A love letter to Adobe, and Acrobat.

Monday, April 12th, 2010

Thanks a bunch, Adobe. You had heard the cries of pain, mostly from Windows users, thus Reader 8.x: Much faster! And later, Reader 9.x: Even faster!

But where did those speed improvements come from? Apparently mostly from trial-and-error rendering of Postscript-flavoured (OpenType) fonts. Ironic, sort of, considering you guys pushed Postscript to begin with. But TTF-flavoured fonts still display just fine.

But hey, it’s not a biggie, is it? Just use web fonts or the € 600 Acrobat Pro package to generate PDF documents. Thus, all obscure hinting information necessary for proper font rendering will be included. Never mind documents generated with other PDF writers showed up perfectly in Reader 6 and 7, and still do so with alternatives such as Foxit or Apple’s Preview. Who cares about alternatives anyway?

You’re smarter than this … You are perfectly aware of the fact that 99 % of end-users read PDF documents with your software. Hence people producing loads of for-screen PDFs require both your software and 600 bloody Euros to make sure customers won’t throw up over their keyboards when opening invoices or letters. At least them invoices and letters that include serif Postscript fonts.

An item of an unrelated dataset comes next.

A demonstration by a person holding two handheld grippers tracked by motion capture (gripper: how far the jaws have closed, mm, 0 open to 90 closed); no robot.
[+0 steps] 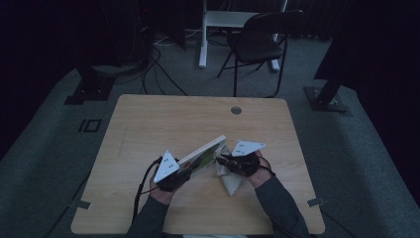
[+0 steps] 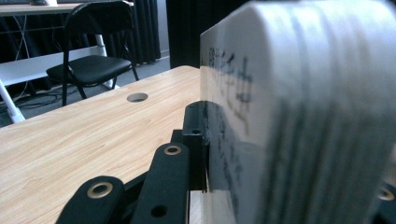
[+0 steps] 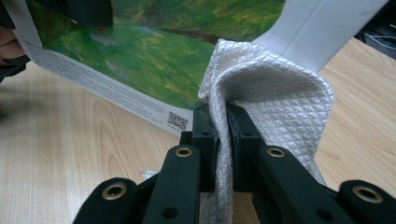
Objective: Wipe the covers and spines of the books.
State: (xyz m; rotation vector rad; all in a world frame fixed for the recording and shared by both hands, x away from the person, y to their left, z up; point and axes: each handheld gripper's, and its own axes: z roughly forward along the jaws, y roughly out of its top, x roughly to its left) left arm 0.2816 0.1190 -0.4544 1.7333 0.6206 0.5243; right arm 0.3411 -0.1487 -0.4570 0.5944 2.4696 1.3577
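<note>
High view: thick book with green cover (image 1: 200, 157) held tilted above the light wood tabletop (image 1: 148, 124), left hand-held gripper (image 1: 179, 171) at its near end, right hand-held gripper (image 1: 224, 159) beside its far end. Left gripper view: jaws clamped on the book (image 2: 289, 116); blurred spine characters, unreadable. Right gripper view: jaws pinch a white quilted cloth (image 3: 275, 102) against the book (image 3: 140, 51); QR code, fine print illegible. Risk: thin pinch could slip while wiping.
</note>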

I am deeply humbled by this display of sheer ingenuity. PDF is a rather open format? Well, let’s make sure only documents generated with our stuff displays fine with our stuff. Microsoft should avert their eyes, blinded by your glorious rip-off dedication to deliver integrated solutions.

Moloch hates his dietary supplements, ringadidingding.

Thursday, April 8th, 2010

Ya, the Moloch called Pharma eats its kids. Alive. Or dying, for that matter, because it likes to pull the legs of depressives and other psycho cases, hoping for some bells to go ringadidingding.

Bells that say: Money! Lotsa Money!

So, rather than taking your SSRI et al, feeding Pharma Moloch, you’re looking for alternatives. Such as …

… Dietary supplements.

Damn them physiological facts! Them vitamin capsules can’t properly be absorbed by my body so they wash out through my kidneys and intestine? But hey, I don’t feed Pharma Moloch! And anyways, who says they can’t work? Big Brother Pharmaceuticals™, naturally! Forget about hundreds of peer-reviewed scientific studies saying the same thing. Pharma! Because, well, they fear for their income from anti-depressants and anxiety drugs! You know, those drugs you need a prescription for and, hence, aren’t sold nearly as ubiquitous as them mineral-vitamin complexes with funky names and colourful packaging!

It’s just basic logic that the evil pharma complex won’t dream of selling their own dietary supplements, in billions of doses per year, without any control by health services. No, naturally they rather want to peddle their evil chemical drugs that require a physician to sign a slip of paper and drug stores to, well, store them bad boys in a lockbox rather than putting them next to the teller.

It’s a conspiracy, I tell you. Pharma Moloch doesn’t want easy money, he wants to eat his customers. Alive and … wriggling.

Cooking a herring rather than swallowing them Omega-3 capsules each day? And what’s wrong with my vitamin C supplement? Hey, they treat cancer with that stuff! D’accord, via infusions and not using pills, but that’s besides the point! I read this book by this European dude nobody outside the Circle of Illuminated has ever heard of! That dude that is wrongly accused of killing people through malpractise. Wrongly! He can’t be wrong! He’s one dude against the mighty

MOLOCH!

Yeah. Right.

The Night of the Living Easter Bunny.

Sunday, April 4th, 2010

How better to commemorate the Nazarene’s rebirth than with a Zombie flick marathon on TV? But no, we get Quo Vadis, too many Temptations of the Christ, the odd stupid Gibson movie, and cartoons.

We want zombies!

I call 28 Days Later, Resident Evil, and Shaun of the Dead. With a side order of Raimi, Romero and Fulci. Okay, Life of Brian isn’t to be avoided either. BRAAAAINS. Err, Brians. Anyway:

You got red on you!

Seriously. Why didn’t they play Die Hard on Good Friday? You do want to cater for your audience, no?

Your mother ate my dog! So, yeah. Giev Zombies. Now.